Nomad changes

2026-06-01 23:40:55 +02:00
parent 72b1a0a6ed
commit b4c07d3693
5723 changed files with 1130655 additions and 0 deletions
--- a/.task/workflows/benchmark.yml
+++ b/.task/workflows/benchmark.yml
@@ -0,0 +1,109 @@
+version: "3"
+
+vars:
+  FIXTURES_DIR: "tools/benchmark-harness/fixtures"
+  HARNESS_PATH: "./target/release/benchmark-harness"
+  BENCHMARK_RESULTS_DIR: "benchmark-results"
+  FLAMEGRAPH_DIR: "flamegraphs"
+
+tasks:
+  run:
+    desc: "Run benchmark harness with profiling support"
+    requires:
+      vars:
+        - FRAMEWORK
+        - MODE
+    vars:
+      ITERATIONS: '{{ .ITERATIONS | default "1" }}'
+      TIMEOUT: '{{ .TIMEOUT | default "900" }}'
+      MAX_CONCURRENT: '{{ if eq .MODE "single-file" }}1{{ else }}4{{ end }}'
+    env:
+      RUST_BACKTRACE: short
+    cmds:
+      - mkdir -p "{{.BENCHMARK_RESULTS_DIR}}/{{.FRAMEWORK}}-{{.MODE}}"
+      - |
+        {{.HARNESS_PATH}} \
+          run \
+          --fixtures "{{.FIXTURES_DIR}}" \
+          --frameworks "{{.FRAMEWORK}}" \
+          --output "{{.BENCHMARK_RESULTS_DIR}}/{{.FRAMEWORK}}-{{.MODE}}" \
+          --iterations "{{.ITERATIONS}}" \
+          --timeout "{{.TIMEOUT}}" \
+          --mode "{{.MODE}}" \
+          --max-concurrent "{{.MAX_CONCURRENT}}"
+
+  profile:
+    desc: "Run pipeline-benchmark with flamegraph profiling. Builds with --profile profiling so Rust symbols are resolved."
+    vars:
+      PIPELINE: '{{ .PIPELINE | default "baseline" }}'
+      DOC_FILTER: '{{ .DOC_FILTER | default "pdf" }}'
+      SHA:
+        sh: git rev-parse --short HEAD
+    env:
+      RUST_BACKTRACE: short
+    cmds:
+      # Build with the `profiling` profile (inherits release, retains debug
+      # info). A plain --release build strips Rust symbols, leaving the
+      # flamegraph full of __mh_execute_header / raw addresses and unable
+      # to surface kreuzberg::* hotspots. See docs/perf/profiling.md.

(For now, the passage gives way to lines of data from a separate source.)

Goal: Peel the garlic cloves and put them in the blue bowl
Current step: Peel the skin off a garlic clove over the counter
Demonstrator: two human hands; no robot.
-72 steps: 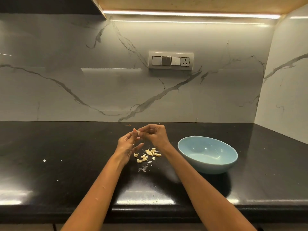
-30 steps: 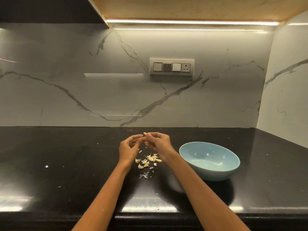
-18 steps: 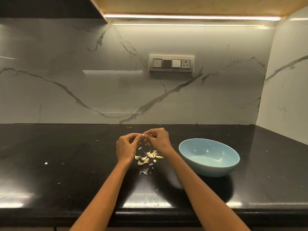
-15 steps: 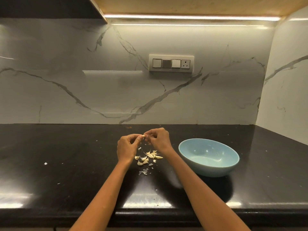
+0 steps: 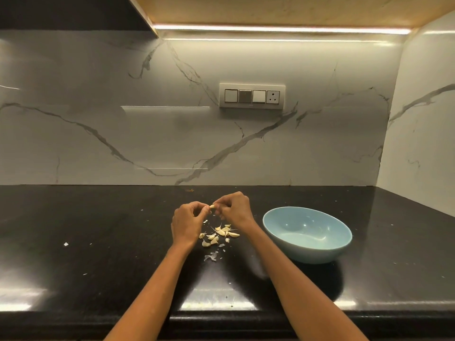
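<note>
The garlic clove (image 5: 212, 206) sits pinched between both sets of fingertips, held above the countertop (image 5: 98, 230) over the loose pile of cloves (image 5: 220, 234). Compared with a moment ago, the hands have barely shifted and the clove remains between them, so peeling seems to be still under way. The right hand (image 5: 234, 209) pinches it from the right, the left hand (image 5: 188, 223) from the left. The blue bowl (image 5: 342, 244) looks empty, well right.
</note>
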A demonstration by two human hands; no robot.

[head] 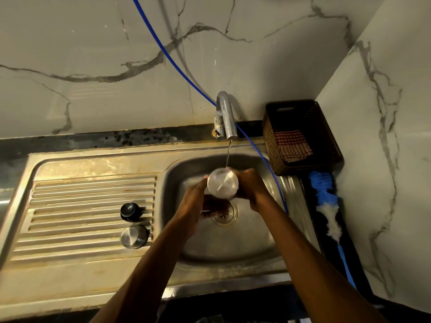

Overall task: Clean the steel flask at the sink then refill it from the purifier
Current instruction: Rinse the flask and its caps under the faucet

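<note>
Over the sink basin (pixel 233 248) I hold the steel flask (pixel 222 184) with both hands, one round end facing up at me. A thin stream of water runs from the chrome tap (pixel 226 115) onto that end. My left hand (pixel 197 203) grips the flask's lower body from the left, blurred. My right hand (pixel 250 185) wraps around it from the right. Much of the flask's body is hidden by my fingers. A black inner cap (pixel 129 210) and a steel cap (pixel 134 236) lie on the ribbed drainboard (pixel 81 206) to the left.
A dark woven basket (pixel 303 113) with a checked cloth (pixel 291 143) stands in the right corner. A blue and white brush (pixel 326 201) lies along the right edge. A blue tube (pixel 177 66) crosses the marble wall and passes behind the tap. The drain (pixel 227 215) sits below my hands.
</note>
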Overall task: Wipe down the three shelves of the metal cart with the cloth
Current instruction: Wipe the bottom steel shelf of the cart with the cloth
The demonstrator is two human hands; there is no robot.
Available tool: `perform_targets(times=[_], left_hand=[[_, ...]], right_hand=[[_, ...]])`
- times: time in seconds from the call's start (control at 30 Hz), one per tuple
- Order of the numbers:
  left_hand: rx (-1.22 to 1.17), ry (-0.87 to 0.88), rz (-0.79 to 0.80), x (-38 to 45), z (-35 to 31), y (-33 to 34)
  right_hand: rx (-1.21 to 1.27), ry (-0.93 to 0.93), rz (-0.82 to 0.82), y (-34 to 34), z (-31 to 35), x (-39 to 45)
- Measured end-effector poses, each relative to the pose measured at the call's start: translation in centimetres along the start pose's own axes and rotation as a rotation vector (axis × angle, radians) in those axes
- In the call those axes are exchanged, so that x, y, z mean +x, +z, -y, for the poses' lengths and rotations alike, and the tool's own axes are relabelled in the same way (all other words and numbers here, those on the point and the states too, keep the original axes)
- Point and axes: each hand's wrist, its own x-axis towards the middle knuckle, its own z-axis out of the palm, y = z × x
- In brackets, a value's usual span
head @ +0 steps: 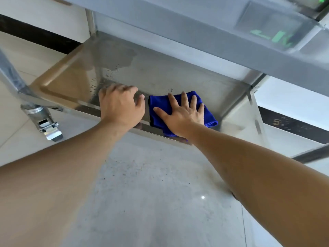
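The bottom shelf (160, 72) of the stainless metal cart lies low, close to the floor, with a damp patch at its far left. A folded blue cloth (158, 111) lies on the shelf's near edge. My right hand (183, 114) presses flat on the cloth, fingers spread. My left hand (121, 104) curls over the shelf's front rim just left of the cloth. The shelf above (195, 27) overhangs the top of the view and hides the far part of the bottom shelf.
A caster wheel with a brake (48, 127) stands under the cart's front left corner. An upright post (256, 107) rises at the front right corner. Grey tiled floor (151, 193) spreads in front of the cart. A dark skirting strip (35, 38) runs along the wall behind.
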Motion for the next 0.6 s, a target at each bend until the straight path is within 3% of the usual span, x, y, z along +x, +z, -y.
perform_targets(times=[0.23, 0.6], left_hand=[[0.133, 0.002, 0.13, 0.0, 1.5, 0.3], [0.16, 0.012, 0.043, 0.0, 2.2, 1.2]], right_hand=[[-0.012, 0.061, -0.051, -0.8, 1.1, 8.4], [-0.002, 0.13, -0.105, -2.0, 3.6, 19.1]])
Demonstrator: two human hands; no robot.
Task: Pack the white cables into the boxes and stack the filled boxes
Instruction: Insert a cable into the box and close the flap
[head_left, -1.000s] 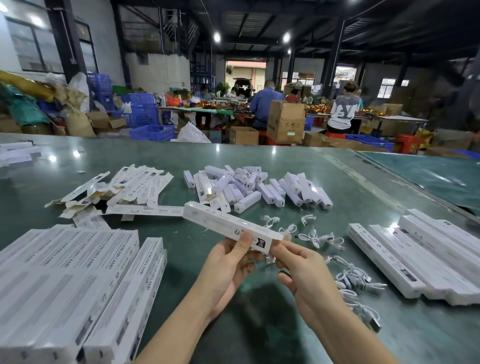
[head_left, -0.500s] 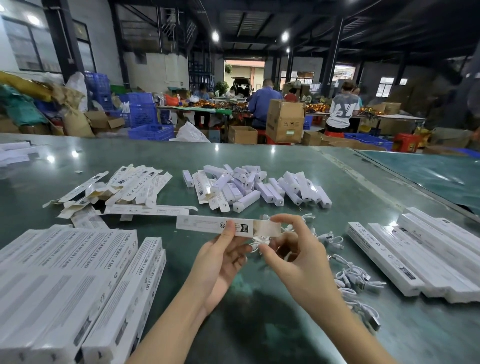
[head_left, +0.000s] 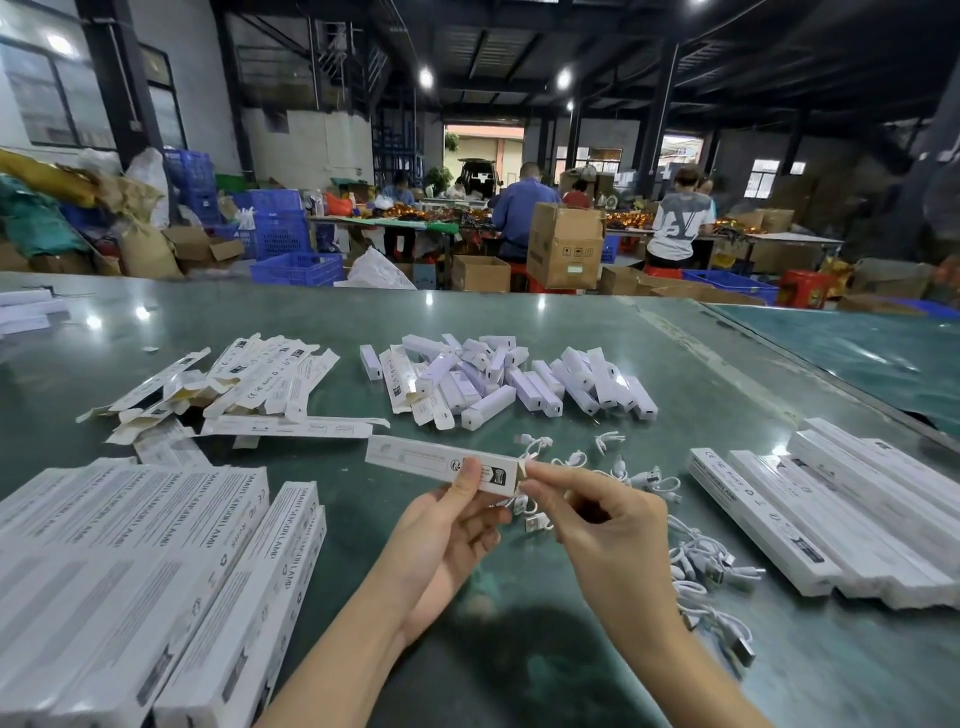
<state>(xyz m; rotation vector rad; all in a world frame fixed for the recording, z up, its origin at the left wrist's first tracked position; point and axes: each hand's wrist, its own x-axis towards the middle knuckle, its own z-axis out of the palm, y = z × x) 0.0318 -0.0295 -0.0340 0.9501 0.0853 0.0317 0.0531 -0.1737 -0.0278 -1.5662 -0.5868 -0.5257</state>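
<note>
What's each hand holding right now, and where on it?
Left hand grips the long white box near its right end, thumb on the printed face. Right hand pinches the flap at that same end. A white cable dangles just below.

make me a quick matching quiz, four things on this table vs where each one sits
Things:
1. stack of long printed boxes
2. loose white cables
3. small white box
4. pile of short white blocks

Places:
a. held in both hands
b. far centre of the table
c. near left
d. right of the hands, on the table

Pairs: 1-c, 2-d, 3-a, 4-b
</note>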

+      - cargo build --profile profiling -p kreuzberg-cli --features all
+      - cargo build --profile profiling -p benchmark-harness --features profiling
+      - mkdir -p "{{.FLAMEGRAPH_DIR}}/{{.SHA}}"
+      - |
+        target/profiling/benchmark-harness pipeline-benchmark \
+          --fixtures "{{.FIXTURES_DIR}}" \
+          --paths "{{.PIPELINE}}" \
+          --doc "{{.DOC_FILTER}}" \
+          --profile-dir "{{.FLAMEGRAPH_DIR}}/{{.SHA}}"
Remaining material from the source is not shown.